● **Activity**
Only the lines below starting at the one that contains "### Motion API" and ending at the one that contains "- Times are" are to be reproduced, exactly and with both ends kept.

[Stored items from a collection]
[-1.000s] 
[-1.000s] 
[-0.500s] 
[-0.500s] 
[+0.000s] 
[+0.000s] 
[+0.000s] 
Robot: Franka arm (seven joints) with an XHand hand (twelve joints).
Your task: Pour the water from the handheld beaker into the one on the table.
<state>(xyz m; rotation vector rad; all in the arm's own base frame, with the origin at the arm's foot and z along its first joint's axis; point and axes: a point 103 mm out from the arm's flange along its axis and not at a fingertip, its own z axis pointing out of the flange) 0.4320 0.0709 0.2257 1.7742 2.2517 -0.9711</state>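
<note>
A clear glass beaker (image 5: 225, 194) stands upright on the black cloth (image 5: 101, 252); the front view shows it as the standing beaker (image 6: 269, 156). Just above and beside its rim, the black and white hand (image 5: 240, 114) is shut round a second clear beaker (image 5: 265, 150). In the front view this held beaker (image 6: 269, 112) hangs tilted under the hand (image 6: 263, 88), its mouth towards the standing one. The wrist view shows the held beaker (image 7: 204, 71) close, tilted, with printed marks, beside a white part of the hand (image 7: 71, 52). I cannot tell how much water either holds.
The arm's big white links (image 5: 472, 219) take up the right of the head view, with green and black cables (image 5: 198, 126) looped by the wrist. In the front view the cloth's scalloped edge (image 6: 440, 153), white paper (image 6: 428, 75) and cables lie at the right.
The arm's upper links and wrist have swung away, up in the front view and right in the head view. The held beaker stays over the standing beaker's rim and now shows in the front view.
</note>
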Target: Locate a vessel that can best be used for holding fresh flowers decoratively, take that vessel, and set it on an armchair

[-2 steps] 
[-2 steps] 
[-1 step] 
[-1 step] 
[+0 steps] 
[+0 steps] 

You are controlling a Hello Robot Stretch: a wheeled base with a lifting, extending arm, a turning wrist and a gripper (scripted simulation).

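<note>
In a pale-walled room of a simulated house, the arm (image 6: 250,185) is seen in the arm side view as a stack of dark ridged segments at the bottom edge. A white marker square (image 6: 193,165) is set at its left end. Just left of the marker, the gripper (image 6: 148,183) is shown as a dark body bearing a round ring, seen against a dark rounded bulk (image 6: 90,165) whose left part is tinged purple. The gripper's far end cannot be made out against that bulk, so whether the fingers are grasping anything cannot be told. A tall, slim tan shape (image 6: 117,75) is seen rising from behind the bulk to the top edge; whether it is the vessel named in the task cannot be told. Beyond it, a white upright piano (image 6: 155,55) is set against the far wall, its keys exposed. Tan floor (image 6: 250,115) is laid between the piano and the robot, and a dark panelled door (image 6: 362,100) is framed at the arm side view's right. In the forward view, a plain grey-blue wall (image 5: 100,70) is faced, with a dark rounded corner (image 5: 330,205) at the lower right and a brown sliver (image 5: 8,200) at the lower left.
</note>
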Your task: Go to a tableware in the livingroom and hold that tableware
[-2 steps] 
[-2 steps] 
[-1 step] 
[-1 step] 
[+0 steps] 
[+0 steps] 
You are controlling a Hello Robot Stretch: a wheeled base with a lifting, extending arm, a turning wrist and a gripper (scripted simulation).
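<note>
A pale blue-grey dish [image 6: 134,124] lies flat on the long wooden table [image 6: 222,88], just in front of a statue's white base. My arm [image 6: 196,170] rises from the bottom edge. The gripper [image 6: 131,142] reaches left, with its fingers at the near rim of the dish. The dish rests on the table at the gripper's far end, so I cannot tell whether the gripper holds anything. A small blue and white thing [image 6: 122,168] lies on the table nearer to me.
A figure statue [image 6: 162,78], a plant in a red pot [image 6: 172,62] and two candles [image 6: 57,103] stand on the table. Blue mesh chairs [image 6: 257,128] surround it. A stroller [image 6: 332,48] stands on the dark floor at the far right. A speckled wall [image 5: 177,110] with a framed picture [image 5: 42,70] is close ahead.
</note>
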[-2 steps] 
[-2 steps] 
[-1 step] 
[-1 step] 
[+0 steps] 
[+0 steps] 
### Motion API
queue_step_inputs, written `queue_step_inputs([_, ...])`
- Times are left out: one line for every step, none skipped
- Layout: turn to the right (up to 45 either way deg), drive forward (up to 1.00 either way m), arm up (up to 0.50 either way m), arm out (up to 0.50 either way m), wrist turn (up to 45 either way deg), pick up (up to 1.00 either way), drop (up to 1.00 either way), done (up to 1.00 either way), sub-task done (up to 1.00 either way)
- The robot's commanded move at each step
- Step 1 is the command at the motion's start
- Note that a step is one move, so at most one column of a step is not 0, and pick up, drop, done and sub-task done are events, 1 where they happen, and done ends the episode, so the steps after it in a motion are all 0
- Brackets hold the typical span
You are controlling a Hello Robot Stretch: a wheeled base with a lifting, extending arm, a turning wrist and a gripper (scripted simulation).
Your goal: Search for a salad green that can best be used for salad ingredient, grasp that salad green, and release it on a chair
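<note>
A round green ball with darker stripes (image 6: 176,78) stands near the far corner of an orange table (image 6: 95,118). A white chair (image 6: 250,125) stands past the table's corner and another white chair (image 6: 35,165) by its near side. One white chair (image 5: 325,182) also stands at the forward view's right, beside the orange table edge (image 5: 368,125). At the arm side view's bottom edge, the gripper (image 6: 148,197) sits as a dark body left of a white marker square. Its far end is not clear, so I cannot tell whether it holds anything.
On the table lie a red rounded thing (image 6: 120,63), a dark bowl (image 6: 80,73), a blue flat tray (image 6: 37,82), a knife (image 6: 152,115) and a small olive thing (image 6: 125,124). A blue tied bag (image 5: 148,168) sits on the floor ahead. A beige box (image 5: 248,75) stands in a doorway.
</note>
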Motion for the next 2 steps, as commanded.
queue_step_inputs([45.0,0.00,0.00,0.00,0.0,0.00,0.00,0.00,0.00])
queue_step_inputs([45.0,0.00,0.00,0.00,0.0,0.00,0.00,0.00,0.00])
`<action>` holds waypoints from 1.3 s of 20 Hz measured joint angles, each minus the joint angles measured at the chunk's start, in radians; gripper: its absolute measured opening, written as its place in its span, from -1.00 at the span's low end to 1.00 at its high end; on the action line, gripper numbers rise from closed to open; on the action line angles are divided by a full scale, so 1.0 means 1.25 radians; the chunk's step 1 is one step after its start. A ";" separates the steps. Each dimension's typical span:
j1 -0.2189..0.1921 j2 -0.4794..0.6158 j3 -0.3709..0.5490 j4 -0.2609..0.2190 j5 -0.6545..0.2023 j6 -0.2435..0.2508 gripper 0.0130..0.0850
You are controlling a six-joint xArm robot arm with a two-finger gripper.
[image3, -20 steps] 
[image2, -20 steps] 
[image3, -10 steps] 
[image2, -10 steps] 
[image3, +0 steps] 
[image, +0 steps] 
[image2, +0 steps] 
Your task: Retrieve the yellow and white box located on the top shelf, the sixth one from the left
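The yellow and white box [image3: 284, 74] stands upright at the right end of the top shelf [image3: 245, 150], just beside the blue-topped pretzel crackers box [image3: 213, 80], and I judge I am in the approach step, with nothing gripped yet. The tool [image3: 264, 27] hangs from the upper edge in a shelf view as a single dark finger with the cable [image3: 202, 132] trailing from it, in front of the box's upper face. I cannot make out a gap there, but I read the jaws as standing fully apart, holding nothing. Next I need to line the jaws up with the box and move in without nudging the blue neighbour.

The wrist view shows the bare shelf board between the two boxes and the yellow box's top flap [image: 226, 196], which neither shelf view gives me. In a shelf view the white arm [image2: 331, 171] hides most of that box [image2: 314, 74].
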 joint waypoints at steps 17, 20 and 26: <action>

● **Result**
### Motion API
queue_step_inputs, written `queue_step_inputs([_, ...])`
- Times are left out: one line for every step, none skipped

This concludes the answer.